**PROBLEM TO WORK ON**
Would you retype the listing below exactly as given?

**DATA UNDER STUDY**
* * * * * * * * *
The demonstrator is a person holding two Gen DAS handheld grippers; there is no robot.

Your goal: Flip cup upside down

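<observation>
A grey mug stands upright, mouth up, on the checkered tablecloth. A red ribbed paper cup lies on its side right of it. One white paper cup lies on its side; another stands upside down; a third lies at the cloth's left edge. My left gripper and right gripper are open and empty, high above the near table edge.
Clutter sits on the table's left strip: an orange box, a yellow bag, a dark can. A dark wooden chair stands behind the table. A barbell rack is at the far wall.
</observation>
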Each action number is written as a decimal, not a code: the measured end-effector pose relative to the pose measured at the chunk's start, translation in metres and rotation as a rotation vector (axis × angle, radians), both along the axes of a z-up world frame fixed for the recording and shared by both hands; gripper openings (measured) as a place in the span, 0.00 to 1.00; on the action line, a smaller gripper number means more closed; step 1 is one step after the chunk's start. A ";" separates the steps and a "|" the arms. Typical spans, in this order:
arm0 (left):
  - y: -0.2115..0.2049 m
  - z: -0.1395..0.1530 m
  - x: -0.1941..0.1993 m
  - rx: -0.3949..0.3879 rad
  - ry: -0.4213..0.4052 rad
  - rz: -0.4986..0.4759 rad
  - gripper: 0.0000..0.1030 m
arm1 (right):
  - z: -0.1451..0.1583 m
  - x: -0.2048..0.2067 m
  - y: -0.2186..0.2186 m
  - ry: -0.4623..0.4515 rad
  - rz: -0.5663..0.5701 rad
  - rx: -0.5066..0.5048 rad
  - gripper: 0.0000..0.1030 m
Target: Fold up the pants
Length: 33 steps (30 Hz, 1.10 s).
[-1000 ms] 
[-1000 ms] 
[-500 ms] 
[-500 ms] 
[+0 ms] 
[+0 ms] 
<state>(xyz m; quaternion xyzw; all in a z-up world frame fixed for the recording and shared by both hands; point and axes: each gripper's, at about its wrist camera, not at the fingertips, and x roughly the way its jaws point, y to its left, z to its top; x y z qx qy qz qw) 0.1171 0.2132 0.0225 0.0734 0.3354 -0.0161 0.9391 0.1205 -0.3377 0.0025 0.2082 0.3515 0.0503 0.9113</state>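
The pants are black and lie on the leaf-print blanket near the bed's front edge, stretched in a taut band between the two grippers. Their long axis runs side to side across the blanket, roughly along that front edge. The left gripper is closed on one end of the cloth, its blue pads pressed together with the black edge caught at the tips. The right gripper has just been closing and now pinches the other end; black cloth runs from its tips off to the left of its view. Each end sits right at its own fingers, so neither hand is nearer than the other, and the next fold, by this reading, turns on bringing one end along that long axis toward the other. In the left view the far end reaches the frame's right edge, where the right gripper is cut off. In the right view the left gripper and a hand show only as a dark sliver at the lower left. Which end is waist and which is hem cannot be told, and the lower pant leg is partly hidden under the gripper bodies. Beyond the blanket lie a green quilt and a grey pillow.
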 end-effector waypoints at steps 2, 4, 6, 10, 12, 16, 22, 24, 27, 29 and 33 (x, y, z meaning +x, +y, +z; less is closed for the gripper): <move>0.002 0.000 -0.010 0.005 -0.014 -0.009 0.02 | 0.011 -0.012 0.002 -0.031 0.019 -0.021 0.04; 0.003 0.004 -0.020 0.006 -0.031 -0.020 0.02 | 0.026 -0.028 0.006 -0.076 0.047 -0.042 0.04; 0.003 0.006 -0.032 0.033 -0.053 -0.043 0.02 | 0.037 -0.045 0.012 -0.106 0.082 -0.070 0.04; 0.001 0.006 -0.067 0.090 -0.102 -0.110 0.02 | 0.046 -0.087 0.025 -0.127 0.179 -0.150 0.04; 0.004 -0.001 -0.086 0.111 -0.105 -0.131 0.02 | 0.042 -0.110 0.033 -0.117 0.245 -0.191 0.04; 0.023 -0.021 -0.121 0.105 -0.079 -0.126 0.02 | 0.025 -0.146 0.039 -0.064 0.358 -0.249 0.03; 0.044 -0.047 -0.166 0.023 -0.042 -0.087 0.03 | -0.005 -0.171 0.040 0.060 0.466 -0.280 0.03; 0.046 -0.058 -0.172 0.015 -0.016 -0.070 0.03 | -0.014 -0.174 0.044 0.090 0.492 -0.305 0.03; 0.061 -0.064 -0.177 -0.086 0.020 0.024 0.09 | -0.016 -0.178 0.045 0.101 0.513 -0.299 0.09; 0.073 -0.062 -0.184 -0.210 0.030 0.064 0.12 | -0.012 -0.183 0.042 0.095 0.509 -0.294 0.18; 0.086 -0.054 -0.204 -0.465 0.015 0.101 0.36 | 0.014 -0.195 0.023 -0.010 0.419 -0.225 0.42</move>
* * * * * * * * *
**FINISHED EXERCISE**
The demonstrator is a person holding two Gen DAS handheld grippers; there is no robot.

Your goal: Flip cup upside down

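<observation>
A grey mug stands upright, mouth up, on the checkered tablecloth. A red ribbed paper cup lies on its side right of it. One white paper cup lies on its side; another stands upside down; a third lies at the cloth's left edge. My left gripper and right gripper are open and empty, high above the near table edge.
Clutter sits on the table's left strip: an orange box, a yellow bag, a dark can. A dark wooden chair stands behind the table. A barbell rack is at the far wall.
</observation>
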Each action number is written as a decimal, not a code: the measured end-effector pose relative to the pose measured at the chunk's start, translation in metres and rotation as a rotation vector (axis × angle, radians), both along the axes of a z-up world frame fixed for the recording and shared by both hands; gripper openings (measured) as a place in the span, 0.00 to 1.00; on the action line, a smaller gripper number means more closed; step 1 is one step after the chunk's start. A ";" separates the steps and a "|" the arms. Typical spans, in this order:
arm0 (left):
  - y: -0.2115..0.2049 m
  - z: -0.1395..0.1530 m
  - x: -0.1941..0.1993 m
  - rx: -0.3949..0.3879 rad
  - ry: -0.4213..0.4052 rad
  - rz: -0.4986..0.4759 rad
  - gripper: 0.0000..0.1030 m
arm1 (right):
  - z: -0.1451..0.1583 m
  - x: -0.2048..0.2067 m
  - y: -0.2186..0.2186 m
  - ry: -0.4623..0.4515 rad
  - rz: -0.5663..0.5701 rad
  - rx: -0.5066..0.5048 rad
  - gripper: 0.0000..0.1030 m
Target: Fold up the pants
Length: 33 steps (30 Hz, 1.10 s).
[-1000 ms] 
[-1000 ms] 
[-500 ms] 
[-500 ms] 
[+0 ms] 
[+0 ms] 
<state>(xyz m; quaternion xyzw; all in a z-up world frame fixed for the recording and shared by both hands; point and axes: each gripper's, at about its wrist camera, not at the fingertips, and x roughly the way its jaws point, y to its left, z to its top; x y z qx qy qz qw) 0.1171 0.2132 0.0225 0.0734 0.3354 -0.0161 0.9391 0.1205 -0.3377 0.0025 0.2082 0.3515 0.0503 0.9113</state>
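The pants are black and lie on the leaf-print blanket near the bed's front edge, stretched in a taut band between the two grippers. Their long axis runs side to side across the blanket, roughly along that front edge. The left gripper is closed on one end of the cloth, its blue pads pressed together with the black edge caught at the tips. The right gripper has just been closing and now pinches the other end; black cloth runs from its tips off to the left of its view. Each end sits right at its own fingers, so neither hand is nearer than the other, and the next fold, by this reading, turns on bringing one end along that long axis toward the other. In the left view the far end reaches the frame's right edge, where the right gripper is cut off. In the right view the left gripper and a hand show only as a dark sliver at the lower left. Which end is waist and which is hem cannot be told, and the lower pant leg is partly hidden under the gripper bodies. Beyond the blanket lie a green quilt and a grey pillow.
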 end-effector waypoints at steps 2, 4, 6, 10, 12, 16, 22, 24, 27, 29 and 33 (x, y, z meaning +x, +y, +z; less is closed for the gripper): <move>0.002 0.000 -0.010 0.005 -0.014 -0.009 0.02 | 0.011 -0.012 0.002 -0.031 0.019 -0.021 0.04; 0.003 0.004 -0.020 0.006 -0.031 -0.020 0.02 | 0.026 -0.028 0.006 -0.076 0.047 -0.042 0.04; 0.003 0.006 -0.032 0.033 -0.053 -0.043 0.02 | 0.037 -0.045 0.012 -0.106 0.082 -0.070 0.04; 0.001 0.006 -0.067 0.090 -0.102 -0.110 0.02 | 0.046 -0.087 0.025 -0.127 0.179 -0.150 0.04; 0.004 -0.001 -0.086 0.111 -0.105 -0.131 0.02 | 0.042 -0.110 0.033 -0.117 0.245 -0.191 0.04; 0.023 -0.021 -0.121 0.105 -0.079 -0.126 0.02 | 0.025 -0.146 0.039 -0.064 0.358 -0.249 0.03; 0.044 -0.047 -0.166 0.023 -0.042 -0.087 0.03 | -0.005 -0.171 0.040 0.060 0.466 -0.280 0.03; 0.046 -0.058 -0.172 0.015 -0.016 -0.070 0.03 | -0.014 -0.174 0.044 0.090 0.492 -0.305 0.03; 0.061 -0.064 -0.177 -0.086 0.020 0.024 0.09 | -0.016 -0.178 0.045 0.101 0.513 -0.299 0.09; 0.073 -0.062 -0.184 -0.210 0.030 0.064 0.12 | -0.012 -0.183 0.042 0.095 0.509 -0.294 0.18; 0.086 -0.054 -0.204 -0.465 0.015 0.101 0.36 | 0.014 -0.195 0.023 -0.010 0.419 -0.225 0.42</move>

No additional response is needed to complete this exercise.